The Bank of Queensland Limited (ASX: BOQ) share price has dived around 10% over the last month. With the ASX bank share going through this rapid decline, investors may be wondering whether this is an opportunity.

Last year, the prospect of higher interest rates was viewed as a real positive for ASX bank shares because of how they could pass on interest rate rises to borrowers quicker than savers, and increasing earnings banks can make on transaction accounts that pay 0% interest.

Many banks reported an increase in their net interest margin (NIM) in 2022 thanks to the higher interest rates. However, things aren't turning out as well as hoped for lenders with intense competition in the sector. As we can see on the graph below, Bank of Queensland shares have suffered over the last year.
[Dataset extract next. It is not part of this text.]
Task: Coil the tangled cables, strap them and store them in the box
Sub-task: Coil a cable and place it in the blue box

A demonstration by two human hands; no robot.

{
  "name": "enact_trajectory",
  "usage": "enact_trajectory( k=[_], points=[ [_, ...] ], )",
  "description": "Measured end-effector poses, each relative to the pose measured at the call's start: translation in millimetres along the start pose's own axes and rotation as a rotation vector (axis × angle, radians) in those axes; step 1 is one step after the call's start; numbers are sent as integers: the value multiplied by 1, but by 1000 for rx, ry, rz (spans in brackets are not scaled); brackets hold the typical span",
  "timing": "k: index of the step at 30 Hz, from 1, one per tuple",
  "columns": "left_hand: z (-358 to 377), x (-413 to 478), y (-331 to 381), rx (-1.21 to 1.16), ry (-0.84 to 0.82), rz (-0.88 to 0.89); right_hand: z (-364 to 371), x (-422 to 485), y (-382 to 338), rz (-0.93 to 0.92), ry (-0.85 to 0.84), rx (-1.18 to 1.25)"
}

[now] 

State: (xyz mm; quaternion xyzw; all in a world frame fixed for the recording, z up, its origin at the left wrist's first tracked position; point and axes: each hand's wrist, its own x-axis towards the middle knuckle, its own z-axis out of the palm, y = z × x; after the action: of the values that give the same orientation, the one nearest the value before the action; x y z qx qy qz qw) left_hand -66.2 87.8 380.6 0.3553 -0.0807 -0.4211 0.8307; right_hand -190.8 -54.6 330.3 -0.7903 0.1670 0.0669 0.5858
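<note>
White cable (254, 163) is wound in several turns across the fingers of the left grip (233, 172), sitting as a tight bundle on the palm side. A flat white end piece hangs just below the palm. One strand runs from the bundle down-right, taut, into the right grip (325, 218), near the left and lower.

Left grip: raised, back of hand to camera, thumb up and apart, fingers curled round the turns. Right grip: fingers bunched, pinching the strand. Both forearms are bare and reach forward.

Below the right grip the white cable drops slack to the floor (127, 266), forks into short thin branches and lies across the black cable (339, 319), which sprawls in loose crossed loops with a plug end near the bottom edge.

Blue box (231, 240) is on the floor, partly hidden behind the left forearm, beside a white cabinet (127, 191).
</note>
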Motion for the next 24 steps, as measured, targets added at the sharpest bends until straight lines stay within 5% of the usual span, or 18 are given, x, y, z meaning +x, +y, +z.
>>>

Fund manager Contact Asset Management has recently commented on the regional bank and whether it's good value. The investment team started out by saying that the recent FY23 half-year result was "soft". Hence, let's have a quick look at the highlights from the report.

Earnings recap

Bank of Queensland said that its cash earnings were $256 million, a reduction of 4% from the first half of FY22.

Cash profit dropped even though the NIM grew by 4 basis points from the second half of FY22. It suffered a 7% rise in operating expenses to $495 million, which reflected "higher inflation and other costs including higher technology expenses and costs for proactive customer contact, technology and cyber security."

Bank of Queensland shares may have been partly affected by the loan impairment expense of $34 million compared to a credit of $15 million in the first half of FY22. Bank of Queensland said this was driven by an increase in collective provisions reflecting "continued uncertainty around future economic impacts of inflation and interest rate pressures as well as recently observed and forecast declines in house prices."

There was a 9% cut to the interim dividend per share to 20 cents, so shareholders have seen a reduction of their share value and a smaller payout.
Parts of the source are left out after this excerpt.